At Lawfare, David Kris explains
the Foreign Intelligence Surveillance Act, which has been the subject of confusion and misinformation on social media.
FISA establishes the Foreign Intelligence Surveillance Court (also known as the FISC), which consists of 11 district judges chosen publicly by the Chief Justice of the United States and drawn from at least seven of the federal judicial circuits. (For more detail on the selection process, see this CRS report; for a list of all judges who have served on the FISC, see here). Judges on the FISC sit for staggered seven-year terms and ordinarily continue to serve as judges in their home districts. A judge may not sit for more than one seven-year term on the FISC. The “presiding judge” of the FISC functions more or less like a chief judge of a district court, with powers and duties set forth in the FISC’s publicly-available rules.
The FISC sits in a secure courtroom in the federal courthouse in Washington, D.C. (prior to 2009, it sat in a secure courtroom inside the Department of Justice Building). In general, each of the 11 judges sits for all or part of one week every 11 weeks, maintaining a continuous rotation. The FISC has a clerk of court, and he or she maintains a docket of more or less the usual sort as prescribed by the court’s rules. The record of proceedings before the FISC, including the docket, applications, and orders, is by statute “maintained under security measures established by the Chief Justice in consultation with the Attorney General and the Director of National Intelligence.” These security measures have been made public as Exhibit B to this document.
The FISC’s rules provide that—apart from emergencies—“proposed applications and orders must be submitted no later than seven days before the government seeks to have the matter entertained by the Court,” and that the “final application,” with the Attorney General’s approval and other required elements, may be submitted “no later than 10:00 a.m. Eastern Time on the day the government seeks to have the matter entertained by the Court.” Changes made between the proposed application and the final application must be specifically identified to the FISC. Applications raising “an issue not previously before the Court – including, but not limited to, novel issues of technology or law” – must also be identified. With the FISC’s approval, applications and signatures may be submitted electronically.
Applications under FISA are heard by a single FISC judge, and by statute and rule the government may not ask a second judge to consider an application for electronic surveillance or a physical search after one FISC judge has denied it.

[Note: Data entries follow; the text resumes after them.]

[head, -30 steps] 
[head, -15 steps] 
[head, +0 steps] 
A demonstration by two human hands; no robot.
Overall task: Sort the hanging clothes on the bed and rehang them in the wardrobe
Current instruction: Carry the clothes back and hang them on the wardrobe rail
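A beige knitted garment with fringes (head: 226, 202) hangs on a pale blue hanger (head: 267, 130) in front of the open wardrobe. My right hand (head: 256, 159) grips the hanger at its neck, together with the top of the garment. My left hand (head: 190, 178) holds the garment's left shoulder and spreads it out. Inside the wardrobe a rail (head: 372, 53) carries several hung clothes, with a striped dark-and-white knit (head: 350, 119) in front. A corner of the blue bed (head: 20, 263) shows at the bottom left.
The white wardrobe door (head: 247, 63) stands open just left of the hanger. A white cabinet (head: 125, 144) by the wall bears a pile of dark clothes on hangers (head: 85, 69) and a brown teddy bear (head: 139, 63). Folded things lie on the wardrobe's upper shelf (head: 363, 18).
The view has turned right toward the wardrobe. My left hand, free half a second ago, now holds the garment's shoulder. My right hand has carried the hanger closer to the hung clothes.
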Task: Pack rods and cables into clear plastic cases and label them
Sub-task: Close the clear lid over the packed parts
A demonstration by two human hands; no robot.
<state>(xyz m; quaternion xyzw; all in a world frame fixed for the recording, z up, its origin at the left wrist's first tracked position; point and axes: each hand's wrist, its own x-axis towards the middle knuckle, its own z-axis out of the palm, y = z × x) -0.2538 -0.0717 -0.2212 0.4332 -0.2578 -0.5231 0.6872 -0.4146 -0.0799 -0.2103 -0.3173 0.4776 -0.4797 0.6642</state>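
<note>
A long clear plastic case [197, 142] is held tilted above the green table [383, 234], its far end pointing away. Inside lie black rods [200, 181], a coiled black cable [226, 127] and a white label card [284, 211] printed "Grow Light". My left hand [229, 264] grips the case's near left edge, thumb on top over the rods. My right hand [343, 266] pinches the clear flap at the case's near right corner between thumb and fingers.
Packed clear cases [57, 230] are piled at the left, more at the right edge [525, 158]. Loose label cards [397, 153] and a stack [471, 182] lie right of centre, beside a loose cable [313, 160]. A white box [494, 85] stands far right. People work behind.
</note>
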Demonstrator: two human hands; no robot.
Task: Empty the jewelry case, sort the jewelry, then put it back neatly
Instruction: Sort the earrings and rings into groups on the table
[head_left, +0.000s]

Instead, if a judge denies such an application, the government’s only statutory remedy is to take an appeal to the Foreign Intelligence Surveillance Court of Review.
In practice, however, the FISA process has not always worked in such a rigid and formal way. For example, in 2002, Judge Royce Lamberth explained how the submission and decision process functioned during his tenure as presiding judge of the FISC:
I bristle at the suggestion in some quarters that we are rubber stamps for the government, because no applications have been formally denied in recent years. Some have been revised, some have been withdrawn and resubmitted with additional information, and the process is working. It is working, in part, because the [A]ttorney [G]eneral is conscientiously doing his job, and his staff is, as well.